- **The task**
Without changing a thing, reproduce the entire listing and leave out its pictures.

- **Data segment**
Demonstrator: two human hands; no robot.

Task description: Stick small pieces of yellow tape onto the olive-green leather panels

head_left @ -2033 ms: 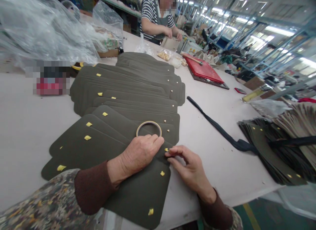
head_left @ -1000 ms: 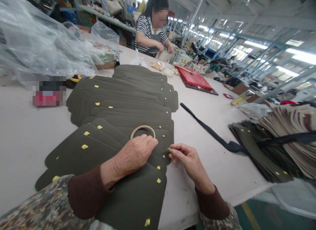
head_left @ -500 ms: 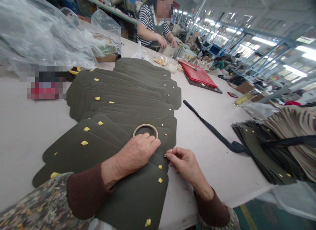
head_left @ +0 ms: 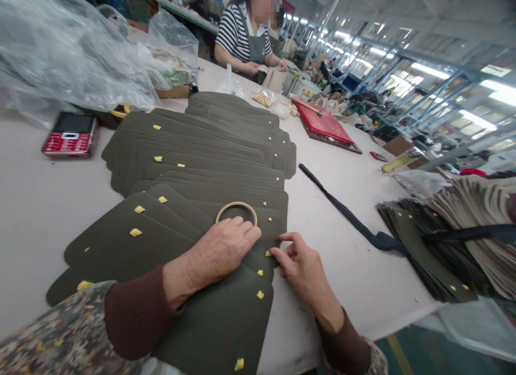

- **Answer below**
Demonstrator: two human hands; no robot.

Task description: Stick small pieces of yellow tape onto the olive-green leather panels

head_left @ -2033 ms: 
head_left @ -1000 ms: 
head_left @ -500 ms: 
head_left @ +0 ms: 

Nothing else remains in this exercise.